Exercise
Every line of the entries below from the one containing "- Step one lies" to the one containing "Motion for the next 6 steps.", both ends included, must be written out exactly. No other line belongs in the answer.
Given data Block Start
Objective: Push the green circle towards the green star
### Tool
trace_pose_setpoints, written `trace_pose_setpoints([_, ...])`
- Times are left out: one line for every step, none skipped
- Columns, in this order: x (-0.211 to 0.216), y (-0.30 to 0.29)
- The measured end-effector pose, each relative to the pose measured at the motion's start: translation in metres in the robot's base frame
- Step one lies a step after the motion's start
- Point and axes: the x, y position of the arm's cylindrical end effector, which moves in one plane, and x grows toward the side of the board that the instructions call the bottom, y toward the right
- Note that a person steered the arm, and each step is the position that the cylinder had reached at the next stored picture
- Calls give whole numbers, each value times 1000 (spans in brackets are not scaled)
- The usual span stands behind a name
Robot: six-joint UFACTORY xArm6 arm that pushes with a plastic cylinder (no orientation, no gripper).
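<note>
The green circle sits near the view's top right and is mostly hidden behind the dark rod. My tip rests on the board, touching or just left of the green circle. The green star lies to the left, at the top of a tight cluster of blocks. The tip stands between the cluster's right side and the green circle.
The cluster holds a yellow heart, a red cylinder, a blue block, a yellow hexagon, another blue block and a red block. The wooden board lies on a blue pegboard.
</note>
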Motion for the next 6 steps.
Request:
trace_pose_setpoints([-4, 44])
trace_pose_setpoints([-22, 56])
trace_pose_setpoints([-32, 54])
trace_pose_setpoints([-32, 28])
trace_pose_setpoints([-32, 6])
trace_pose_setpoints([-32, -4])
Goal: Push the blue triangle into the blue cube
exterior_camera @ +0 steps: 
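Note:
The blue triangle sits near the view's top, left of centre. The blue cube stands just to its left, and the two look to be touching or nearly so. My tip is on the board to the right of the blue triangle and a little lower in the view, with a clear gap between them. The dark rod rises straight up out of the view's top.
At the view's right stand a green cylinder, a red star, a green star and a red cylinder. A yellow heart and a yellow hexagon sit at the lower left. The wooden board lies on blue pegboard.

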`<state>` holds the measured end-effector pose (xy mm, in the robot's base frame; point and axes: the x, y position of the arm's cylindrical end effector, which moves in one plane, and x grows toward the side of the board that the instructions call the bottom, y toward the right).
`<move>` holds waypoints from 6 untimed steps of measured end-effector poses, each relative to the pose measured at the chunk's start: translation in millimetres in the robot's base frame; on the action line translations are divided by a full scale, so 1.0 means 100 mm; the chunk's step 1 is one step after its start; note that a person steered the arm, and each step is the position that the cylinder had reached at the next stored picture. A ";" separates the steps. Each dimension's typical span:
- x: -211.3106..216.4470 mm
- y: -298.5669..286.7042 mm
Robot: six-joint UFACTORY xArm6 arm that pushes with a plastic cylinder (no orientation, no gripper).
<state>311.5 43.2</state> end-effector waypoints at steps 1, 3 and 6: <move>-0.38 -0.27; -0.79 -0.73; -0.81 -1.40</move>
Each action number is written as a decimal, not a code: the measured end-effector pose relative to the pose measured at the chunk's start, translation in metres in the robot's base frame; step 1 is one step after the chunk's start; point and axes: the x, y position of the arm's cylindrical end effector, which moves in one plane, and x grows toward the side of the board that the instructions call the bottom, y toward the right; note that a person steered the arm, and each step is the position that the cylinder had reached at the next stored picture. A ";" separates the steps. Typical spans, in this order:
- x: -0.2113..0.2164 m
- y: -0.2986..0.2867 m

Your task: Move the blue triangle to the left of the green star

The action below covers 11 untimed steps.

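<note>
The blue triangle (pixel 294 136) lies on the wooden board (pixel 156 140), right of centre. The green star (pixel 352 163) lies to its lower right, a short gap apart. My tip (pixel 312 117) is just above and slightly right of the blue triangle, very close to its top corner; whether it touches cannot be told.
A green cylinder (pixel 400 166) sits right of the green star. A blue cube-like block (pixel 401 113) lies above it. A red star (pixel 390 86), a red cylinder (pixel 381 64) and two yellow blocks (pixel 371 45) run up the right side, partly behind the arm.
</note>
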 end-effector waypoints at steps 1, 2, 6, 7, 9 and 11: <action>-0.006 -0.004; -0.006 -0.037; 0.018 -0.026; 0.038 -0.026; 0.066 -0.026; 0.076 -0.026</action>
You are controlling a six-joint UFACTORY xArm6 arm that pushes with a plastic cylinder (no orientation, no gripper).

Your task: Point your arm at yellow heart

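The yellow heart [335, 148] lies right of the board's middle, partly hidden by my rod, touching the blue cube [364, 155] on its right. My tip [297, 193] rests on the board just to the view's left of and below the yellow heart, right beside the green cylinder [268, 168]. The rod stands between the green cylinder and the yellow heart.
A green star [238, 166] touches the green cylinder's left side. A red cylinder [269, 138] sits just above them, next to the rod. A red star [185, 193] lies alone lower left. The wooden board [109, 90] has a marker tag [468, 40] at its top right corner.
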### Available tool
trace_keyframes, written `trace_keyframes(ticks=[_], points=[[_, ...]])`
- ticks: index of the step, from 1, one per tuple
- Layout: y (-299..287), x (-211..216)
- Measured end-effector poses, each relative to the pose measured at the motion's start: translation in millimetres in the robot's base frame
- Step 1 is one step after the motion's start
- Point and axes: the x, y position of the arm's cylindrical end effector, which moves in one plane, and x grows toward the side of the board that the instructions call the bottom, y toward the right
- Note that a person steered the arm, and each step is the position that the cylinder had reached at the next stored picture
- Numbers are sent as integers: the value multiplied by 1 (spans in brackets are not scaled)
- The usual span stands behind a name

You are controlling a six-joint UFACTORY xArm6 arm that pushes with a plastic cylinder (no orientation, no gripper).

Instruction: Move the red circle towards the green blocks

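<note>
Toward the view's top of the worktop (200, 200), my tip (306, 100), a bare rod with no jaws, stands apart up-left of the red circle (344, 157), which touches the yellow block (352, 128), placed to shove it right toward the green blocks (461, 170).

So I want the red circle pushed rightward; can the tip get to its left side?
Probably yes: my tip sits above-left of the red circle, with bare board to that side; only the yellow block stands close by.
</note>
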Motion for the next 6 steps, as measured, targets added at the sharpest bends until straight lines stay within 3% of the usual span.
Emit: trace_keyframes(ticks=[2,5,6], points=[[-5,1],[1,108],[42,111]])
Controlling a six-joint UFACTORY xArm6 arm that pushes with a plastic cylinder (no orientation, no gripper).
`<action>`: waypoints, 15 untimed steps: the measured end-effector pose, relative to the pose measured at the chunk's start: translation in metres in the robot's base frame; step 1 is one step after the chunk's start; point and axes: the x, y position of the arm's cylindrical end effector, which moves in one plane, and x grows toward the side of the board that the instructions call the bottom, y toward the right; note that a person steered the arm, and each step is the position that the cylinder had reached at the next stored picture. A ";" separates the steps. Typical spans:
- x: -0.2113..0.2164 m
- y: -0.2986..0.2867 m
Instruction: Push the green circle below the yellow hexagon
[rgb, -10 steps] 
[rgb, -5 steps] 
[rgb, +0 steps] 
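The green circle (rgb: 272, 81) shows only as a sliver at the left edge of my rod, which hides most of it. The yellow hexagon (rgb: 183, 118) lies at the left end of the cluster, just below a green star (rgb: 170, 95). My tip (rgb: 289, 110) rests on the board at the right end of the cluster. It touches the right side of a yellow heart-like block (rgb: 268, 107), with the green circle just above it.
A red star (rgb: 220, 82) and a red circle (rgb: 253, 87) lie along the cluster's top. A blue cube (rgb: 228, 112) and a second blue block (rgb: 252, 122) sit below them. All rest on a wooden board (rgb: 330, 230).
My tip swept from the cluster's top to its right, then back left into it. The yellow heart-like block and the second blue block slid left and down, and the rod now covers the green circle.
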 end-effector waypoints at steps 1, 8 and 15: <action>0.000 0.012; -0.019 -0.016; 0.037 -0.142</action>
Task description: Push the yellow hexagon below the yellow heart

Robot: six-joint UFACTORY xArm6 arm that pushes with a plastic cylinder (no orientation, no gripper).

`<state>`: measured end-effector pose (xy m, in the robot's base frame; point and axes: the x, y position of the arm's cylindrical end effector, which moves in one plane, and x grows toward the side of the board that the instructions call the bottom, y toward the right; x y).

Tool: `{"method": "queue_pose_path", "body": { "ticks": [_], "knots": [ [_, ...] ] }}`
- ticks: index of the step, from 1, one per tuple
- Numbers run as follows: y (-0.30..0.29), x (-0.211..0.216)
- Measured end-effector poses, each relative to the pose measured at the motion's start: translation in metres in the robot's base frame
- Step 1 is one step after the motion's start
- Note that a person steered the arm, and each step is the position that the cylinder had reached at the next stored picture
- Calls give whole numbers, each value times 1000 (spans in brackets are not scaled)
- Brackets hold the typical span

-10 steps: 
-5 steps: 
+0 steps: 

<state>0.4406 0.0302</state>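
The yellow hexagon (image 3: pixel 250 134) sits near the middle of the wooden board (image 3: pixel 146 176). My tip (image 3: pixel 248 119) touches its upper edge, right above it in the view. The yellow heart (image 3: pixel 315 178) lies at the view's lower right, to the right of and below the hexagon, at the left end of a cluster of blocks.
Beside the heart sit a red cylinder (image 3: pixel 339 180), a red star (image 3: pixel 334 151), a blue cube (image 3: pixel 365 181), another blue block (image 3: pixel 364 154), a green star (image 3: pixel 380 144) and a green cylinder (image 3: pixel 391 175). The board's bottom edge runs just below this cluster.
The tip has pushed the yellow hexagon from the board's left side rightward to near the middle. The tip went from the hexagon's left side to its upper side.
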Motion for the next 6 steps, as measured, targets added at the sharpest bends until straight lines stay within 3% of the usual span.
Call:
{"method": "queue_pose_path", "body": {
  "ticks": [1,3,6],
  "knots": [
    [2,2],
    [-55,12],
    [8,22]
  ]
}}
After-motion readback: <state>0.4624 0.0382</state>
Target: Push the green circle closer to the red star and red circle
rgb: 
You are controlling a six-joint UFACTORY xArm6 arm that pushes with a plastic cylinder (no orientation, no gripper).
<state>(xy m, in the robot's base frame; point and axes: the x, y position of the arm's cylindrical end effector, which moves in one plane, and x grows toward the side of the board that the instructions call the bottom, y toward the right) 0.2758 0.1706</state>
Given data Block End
Task answer
- Step one lies a step after the motion's start
- Point and axes: the x, y position of the arm's cylindrical end effector, which moves in one plane, and x grows toward the side of the board that the instructions call the bottom, y toward the right
- Note that a person steered the arm, and each step is the position that the cylinder had reached at the next stored picture
- Calls give whole numbers, each value times 1000 (spans in brackets are not scaled)
- The usual span stands behind a name
Robot: six-joint UFACTORY xArm6 arm that pushes with a plastic cylinder (no orientation, no gripper).
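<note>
The green circle sits near the view's top right and is mostly hidden behind the dark rod. My tip rests on the board, touching or just left of the green circle. The green star lies to the left, at the top of a tight cluster of blocks. The tip stands between the cluster's right side and the green circle.
The cluster holds a yellow heart, a red cylinder, a blue block, a yellow hexagon, another blue block and a red block. The wooden board lies on a blue pegboard.
</note>
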Motion for the next 6 steps.

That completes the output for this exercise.